In his address to the nation, Obama cynically elevated the moral imperative over 'nasty' political criticisms.

Sean Collins
US correspondent

Topics World

President Barack Obama’s address to the American nation on the intervention in Libya was lengthy, but it didn’t put to rest the many questions that have been raised about the bombing campaign. We are still not clear about the mission and the endgame, why Congress was not allowed to vote on it, and so on.

Yet if you strip away the doubts that linger over the Libya venture, there is a core issue that Obama sought to close the deal on during his address: the humanitarian need to stop a slaughter. The crux of his argument was contained in this passage: ‘We knew that if we waited one more day, Benghazi – a city nearly the size of Charlotte – could suffer a massacre that would have reverberated across the region and stained the conscience of the world. It was not in our national interest to let that happen. I refused to let that happen.’
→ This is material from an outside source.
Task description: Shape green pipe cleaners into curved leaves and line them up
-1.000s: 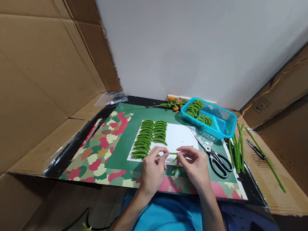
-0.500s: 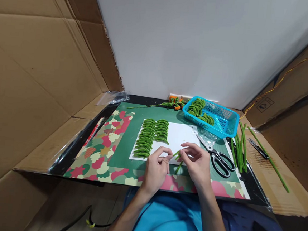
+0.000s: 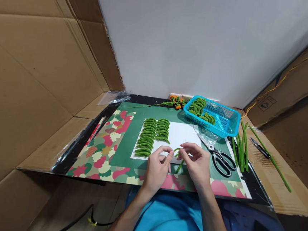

This is a moral argument rather than a political argument for intervention. Moral arguments such as these are really aimed at shutting down debate. Asserting a moral imperative effectively means telling your opponents that they cannot bring political realities to the table. The message is: We are purely focused on saving lives; you are cold-hearted to even mention political ramifications and you’re just using them as an excuse for your moral cowardice.

Confronted with this kind of moral blackmail, critics of the Libya intervention have rightly pointed out the selective nature of this supposedly universal principle of saving people from massacres. What about the Ivory Coast, Zimbabwe, or, in the Middle East itself, Bahrain, where there have been massacres of protesters that have been implicitly supported by the US? Yet, as someone opposed to Western intervention, I think we need to be careful when deploying this line of argument: it should not be used as a call for the US and the West to send the military into other countries, too. To my ears, ‘where is the no-fly zone in Gaza?’ sounds too much like an invitation rather than a criticism. However, the counter about the Ivory Coast and other countries is valid and reasonable insofar as it highlights that the humanitarian interventionists in the White House are not principled and consistent: they themselves will ‘stand idly by’ in many other situations.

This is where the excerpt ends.